Lectin binding assay reveals phytoplasma infection-induced alteration of plant host protein glycosylation

Authors: KIM, BO MIN - Orise Fellow; Inaba, Junichi; Zhao, Yan; Wei, Wei

Submitted to: Phytopathogenic Mollicutes
Publication Type: Peer Reviewed Journal
Publication Acceptance Date: 4/4/2023
Publication Date: 5/23/2023
Citation: Kim, B., Inaba, J., Zhao, Y., Wei, W. 2023. Lectin binding assay reveals phytoplasma infection-induced alteration of plant host protein glycosylation. Phytopathogenic Mollicutes. 13(1):7-8. https://doi.org/10.5958/2249-4677.2023.00004.X.
DOI: https://doi.org/10.5958/2249-4677.2023.00004.X

Interpretive Summary: Phytoplasmas are plant pathogenic bacteria responsible for numerous diseases in agriculturally important crops. Phytoplasma infection can change many aspects of the biochemical and physiological processes in host plants. Glycosylation is a common posttranslational modification that contributes to the activity and stability of diverse eukaryotic proteins. Using a lectin binding assay, ARS scientists at the Beltsville Agriculture Research Center investigated whether phytoplasma infection can alter protein glycosylation profiles in susceptible plants. Results from the study revealed that, in potato purple top phytoplasma-infected tomato plants, the levels of protein glycosylation involving mannose, galactose, and N-galactosamine glycans were increased, while those involving fucose glycans were decreased. Confocal microscopic images indicated that the altered glycosylation activities occurred mainly in the phloem tissue of infected plants. The findings will help elucidate the role of protein glycosylation in phytoplasma pathogenesis and host defense response. This article will be of interest to research scientists who are studying pathogen-host interactions and molecular basis of phytoplasma diseases.
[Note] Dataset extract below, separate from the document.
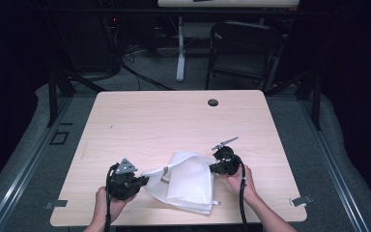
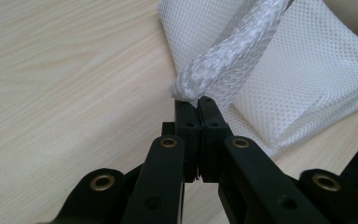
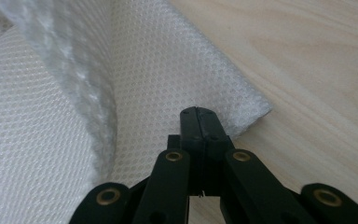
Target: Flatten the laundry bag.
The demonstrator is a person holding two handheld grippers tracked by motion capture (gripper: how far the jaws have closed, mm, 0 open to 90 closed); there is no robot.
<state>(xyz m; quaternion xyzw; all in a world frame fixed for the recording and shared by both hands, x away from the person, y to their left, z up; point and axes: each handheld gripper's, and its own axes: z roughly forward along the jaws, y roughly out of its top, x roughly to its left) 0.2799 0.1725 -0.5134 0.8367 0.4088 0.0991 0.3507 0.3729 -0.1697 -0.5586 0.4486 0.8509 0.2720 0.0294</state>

Technical Abstract: Glycosylation is a common posttranslational modification that contributes to the activity and stability of diverse eukaryotic proteins. The present study performed a lectin binding assay using four biotinylated lectins and investigated changes in protein glycosylation patterns in tomato plants infected with potato purple top (PPT) phytoplasma. The results revealed that in PPT phytoplasma-infected tomato plants, there was an increase in the levels of protein glycosylation involving mannose, galactose, and N-galactosamine glycans, while those involving fucose glycans were decreased. Confocal microscopy analysis indicated that the altered glycosylation activities occurred mainly in the phloem tissue of infected plants. These findings suggest that PPT phytoplasma infection can significantly impact the glycosylation patterns of tomato plant proteins, which could provide valuable insights into the mechanisms of plant response to phytoplasma infection and potential strategies for crop protection.